**YOUR INSTRUCTIONS:** The lines from the start of the records below through the line containing "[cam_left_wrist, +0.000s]" are to be copied exactly, both ends included, with nothing added.

**SOURCE INFORMATION:**
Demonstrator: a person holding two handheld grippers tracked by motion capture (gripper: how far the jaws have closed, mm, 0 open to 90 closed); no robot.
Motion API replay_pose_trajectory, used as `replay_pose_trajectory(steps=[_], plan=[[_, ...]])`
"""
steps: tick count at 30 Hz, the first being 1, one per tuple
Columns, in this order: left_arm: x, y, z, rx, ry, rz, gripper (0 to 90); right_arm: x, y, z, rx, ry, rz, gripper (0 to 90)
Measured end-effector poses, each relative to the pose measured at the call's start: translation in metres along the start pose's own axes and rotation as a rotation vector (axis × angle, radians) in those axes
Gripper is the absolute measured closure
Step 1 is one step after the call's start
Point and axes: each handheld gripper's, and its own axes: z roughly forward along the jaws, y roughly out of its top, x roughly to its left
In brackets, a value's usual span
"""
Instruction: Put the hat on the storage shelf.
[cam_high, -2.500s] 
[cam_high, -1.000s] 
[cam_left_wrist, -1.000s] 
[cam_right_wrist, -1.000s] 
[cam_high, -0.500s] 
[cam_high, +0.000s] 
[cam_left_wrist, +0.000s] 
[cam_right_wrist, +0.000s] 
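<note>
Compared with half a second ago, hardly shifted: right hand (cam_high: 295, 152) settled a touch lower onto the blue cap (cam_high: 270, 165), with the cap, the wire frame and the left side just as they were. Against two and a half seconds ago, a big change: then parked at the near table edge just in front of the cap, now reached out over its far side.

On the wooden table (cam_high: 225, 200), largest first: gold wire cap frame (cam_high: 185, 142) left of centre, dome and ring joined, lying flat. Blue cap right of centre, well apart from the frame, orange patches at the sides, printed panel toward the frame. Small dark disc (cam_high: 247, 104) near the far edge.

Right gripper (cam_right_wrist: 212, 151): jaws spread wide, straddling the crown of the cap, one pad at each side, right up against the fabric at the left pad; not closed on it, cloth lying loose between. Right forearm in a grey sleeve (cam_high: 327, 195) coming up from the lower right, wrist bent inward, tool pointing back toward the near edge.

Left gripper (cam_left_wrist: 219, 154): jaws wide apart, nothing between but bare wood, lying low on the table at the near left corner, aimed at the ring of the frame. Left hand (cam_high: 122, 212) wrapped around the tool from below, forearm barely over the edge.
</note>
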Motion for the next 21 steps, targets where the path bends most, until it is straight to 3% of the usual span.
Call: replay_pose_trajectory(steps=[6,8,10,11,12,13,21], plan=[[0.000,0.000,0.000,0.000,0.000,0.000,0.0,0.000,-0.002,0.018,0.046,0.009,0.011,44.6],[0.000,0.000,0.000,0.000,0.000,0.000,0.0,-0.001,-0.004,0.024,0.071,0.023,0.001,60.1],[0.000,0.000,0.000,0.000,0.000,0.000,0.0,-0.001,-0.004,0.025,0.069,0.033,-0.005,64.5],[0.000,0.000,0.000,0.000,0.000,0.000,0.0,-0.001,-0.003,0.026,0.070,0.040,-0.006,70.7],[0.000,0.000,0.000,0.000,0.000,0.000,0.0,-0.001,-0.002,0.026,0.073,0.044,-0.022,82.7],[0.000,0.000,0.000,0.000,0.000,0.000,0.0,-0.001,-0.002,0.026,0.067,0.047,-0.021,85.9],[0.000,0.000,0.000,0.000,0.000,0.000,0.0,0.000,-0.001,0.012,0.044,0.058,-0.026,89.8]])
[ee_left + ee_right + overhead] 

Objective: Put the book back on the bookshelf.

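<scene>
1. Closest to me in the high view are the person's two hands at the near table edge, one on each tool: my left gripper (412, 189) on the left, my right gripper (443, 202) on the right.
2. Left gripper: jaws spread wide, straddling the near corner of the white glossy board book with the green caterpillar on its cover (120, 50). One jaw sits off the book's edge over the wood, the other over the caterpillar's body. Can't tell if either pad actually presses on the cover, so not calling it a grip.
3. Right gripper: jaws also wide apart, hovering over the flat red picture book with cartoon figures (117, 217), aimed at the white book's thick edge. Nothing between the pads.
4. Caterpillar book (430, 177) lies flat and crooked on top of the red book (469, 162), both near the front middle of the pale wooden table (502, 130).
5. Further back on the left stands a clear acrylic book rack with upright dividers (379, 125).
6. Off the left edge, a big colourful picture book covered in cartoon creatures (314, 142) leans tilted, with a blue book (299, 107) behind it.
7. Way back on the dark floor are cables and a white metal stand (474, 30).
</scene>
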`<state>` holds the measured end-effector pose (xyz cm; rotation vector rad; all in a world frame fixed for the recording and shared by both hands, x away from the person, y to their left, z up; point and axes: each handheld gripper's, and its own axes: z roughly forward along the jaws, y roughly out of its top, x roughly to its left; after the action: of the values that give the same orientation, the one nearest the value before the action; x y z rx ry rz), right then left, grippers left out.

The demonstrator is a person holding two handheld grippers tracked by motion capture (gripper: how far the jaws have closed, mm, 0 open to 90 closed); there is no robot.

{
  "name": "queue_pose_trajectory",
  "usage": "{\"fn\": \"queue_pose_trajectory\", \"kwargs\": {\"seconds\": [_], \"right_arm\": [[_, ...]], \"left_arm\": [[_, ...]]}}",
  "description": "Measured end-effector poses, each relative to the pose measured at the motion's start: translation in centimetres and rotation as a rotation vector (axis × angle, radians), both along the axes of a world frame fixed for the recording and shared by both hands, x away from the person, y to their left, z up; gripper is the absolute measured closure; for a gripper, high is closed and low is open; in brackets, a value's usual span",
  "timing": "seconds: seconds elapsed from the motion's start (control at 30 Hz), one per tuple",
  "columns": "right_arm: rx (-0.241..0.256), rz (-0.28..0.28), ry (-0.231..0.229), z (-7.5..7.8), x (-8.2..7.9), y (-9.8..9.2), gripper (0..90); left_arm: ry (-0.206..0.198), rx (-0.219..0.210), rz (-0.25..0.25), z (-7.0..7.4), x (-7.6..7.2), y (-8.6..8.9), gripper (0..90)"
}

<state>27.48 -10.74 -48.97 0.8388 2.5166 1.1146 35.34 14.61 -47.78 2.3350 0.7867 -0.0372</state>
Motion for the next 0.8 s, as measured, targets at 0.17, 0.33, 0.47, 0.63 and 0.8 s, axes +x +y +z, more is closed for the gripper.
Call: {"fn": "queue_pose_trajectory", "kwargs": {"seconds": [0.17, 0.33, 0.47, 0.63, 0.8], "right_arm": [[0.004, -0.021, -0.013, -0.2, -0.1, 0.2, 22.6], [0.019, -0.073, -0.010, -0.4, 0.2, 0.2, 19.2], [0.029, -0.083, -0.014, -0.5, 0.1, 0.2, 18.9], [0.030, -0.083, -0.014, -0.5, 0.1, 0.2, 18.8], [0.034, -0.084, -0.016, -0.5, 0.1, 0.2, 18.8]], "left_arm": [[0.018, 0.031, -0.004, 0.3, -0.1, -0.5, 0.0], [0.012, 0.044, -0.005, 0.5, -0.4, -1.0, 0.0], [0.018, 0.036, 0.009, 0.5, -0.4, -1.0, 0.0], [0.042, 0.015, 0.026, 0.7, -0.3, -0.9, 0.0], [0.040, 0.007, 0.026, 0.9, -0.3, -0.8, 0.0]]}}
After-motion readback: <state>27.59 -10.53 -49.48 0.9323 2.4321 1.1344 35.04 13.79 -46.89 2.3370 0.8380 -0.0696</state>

**SOLUTION TO THIS EXERCISE:**
Demonstrator: a person holding two handheld grippers tracked by motion capture (gripper: how far the jaws have closed, mm, 0 open to 90 closed); no robot.
Motion API replay_pose_trajectory, used as `replay_pose_trajectory(steps=[_], plan=[[_, ...]])`
"""
steps: tick count at 30 Hz, the first being 1, one per tuple
Columns, in this order: left_arm: x, y, z, rx, ry, rz, gripper (0 to 90); right_arm: x, y, z, rx, ry, rz, gripper (0 to 90)
Measured end-effector poses, each relative to the pose measured at the call's start: translation in metres along the start pose's own axes and rotation as a rotation vector (axis × angle, radians) in those axes
Gripper is the absolute measured closure
Step 1 is one step after the call's start
Point and axes: each handheld gripper's, and its own axes: z roughly forward along the jaws, y roughly out of its top, x roughly to its left
In brackets, a value's usual span
"""
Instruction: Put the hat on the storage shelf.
[cam_high, -2.500s] 
[cam_high, -1.000s] 
[cam_left_wrist, -1.000s] 
[cam_right_wrist, -1.000s] 
[cam_high, -0.500s] 
[cam_high, +0.000s] 
[cam_left_wrist, +0.000s] 

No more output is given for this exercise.